| Given material |
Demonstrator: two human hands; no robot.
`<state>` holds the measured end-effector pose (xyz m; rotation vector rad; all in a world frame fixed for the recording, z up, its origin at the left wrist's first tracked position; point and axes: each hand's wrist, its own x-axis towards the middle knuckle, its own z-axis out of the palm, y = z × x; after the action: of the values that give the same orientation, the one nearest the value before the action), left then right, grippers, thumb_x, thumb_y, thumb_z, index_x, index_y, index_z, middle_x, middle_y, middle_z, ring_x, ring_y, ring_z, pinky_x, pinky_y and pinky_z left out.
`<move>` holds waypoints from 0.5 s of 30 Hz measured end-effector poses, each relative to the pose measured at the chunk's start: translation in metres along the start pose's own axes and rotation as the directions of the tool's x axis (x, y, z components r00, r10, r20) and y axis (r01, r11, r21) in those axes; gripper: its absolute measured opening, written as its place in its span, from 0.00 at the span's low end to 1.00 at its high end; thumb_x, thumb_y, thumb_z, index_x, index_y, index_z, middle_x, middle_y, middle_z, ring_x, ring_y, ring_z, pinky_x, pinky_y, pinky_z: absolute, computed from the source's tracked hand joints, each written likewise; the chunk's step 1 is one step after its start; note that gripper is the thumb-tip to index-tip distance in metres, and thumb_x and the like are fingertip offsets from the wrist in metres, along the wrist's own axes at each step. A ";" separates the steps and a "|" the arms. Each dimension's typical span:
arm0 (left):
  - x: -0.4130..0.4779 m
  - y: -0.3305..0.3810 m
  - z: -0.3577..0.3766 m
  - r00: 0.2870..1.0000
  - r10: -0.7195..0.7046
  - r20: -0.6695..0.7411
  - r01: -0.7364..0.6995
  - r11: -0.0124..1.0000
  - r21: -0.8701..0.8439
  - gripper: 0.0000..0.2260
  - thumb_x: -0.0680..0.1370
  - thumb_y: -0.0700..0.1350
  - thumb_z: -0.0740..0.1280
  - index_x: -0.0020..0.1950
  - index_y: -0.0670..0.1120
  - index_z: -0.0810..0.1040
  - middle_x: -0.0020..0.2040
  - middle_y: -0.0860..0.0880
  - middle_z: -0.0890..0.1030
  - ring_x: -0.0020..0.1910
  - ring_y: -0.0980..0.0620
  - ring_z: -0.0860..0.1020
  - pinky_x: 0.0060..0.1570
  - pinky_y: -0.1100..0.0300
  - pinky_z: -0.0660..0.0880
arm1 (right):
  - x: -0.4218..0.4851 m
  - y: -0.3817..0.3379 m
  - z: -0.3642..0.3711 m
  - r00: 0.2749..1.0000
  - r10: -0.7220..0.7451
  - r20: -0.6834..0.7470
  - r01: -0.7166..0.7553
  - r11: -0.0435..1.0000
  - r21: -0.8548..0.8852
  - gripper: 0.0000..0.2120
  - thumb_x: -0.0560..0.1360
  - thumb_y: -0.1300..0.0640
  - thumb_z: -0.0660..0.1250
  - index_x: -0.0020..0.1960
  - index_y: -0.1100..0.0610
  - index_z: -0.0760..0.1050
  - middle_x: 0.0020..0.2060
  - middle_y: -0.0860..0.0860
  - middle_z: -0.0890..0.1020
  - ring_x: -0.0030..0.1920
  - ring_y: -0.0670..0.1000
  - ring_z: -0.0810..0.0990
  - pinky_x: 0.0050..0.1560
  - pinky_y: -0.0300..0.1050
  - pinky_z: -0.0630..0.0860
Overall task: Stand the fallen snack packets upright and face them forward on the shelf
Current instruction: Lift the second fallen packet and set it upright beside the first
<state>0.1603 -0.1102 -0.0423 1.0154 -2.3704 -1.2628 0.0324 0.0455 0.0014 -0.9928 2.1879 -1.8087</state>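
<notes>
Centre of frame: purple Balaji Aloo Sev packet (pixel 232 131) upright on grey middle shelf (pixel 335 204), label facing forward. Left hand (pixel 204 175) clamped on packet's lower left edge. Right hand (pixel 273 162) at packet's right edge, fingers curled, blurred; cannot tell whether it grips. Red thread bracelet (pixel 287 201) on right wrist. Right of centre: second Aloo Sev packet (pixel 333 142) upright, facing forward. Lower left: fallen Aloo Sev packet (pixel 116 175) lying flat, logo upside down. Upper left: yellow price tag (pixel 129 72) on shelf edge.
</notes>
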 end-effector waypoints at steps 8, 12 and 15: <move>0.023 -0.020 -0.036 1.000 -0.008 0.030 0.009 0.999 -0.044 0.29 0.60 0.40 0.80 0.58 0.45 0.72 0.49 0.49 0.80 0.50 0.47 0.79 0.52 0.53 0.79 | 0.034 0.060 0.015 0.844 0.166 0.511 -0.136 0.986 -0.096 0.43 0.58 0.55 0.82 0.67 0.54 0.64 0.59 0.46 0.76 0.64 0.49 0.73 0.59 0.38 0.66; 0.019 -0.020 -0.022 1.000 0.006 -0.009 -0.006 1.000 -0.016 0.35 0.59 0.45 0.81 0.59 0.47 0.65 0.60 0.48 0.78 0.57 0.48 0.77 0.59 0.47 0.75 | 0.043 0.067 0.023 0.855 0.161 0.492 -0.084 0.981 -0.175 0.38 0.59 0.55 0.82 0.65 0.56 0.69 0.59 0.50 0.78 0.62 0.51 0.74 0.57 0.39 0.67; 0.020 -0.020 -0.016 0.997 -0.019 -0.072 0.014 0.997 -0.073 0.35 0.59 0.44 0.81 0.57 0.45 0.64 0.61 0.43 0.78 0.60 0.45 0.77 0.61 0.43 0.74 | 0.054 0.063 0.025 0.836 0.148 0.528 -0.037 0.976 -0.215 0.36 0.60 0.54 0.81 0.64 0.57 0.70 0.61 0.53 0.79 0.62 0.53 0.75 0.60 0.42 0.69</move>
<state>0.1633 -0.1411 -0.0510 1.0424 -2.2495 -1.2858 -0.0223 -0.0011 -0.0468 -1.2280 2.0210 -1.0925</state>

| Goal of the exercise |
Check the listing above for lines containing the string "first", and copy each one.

| Exercise output |
`<state>` holds the measured end-effector pose (xyz m; rotation vector rad; all in a world frame fixed for the recording, z up, its origin at the left wrist's first tracked position; point and axes: each hand's wrist, its own x-axis towards the middle knuckle, its own z-axis out of the palm, y = z × x; after the action: of the values that give the same orientation, the one nearest the value before the action), left then right, grippers, thumb_x, thumb_y, thumb_z, index_x, index_y, index_z, middle_x, middle_y, middle_z, ring_x, ring_y, ring_z, pinky_x, pinky_y and pinky_z left out.
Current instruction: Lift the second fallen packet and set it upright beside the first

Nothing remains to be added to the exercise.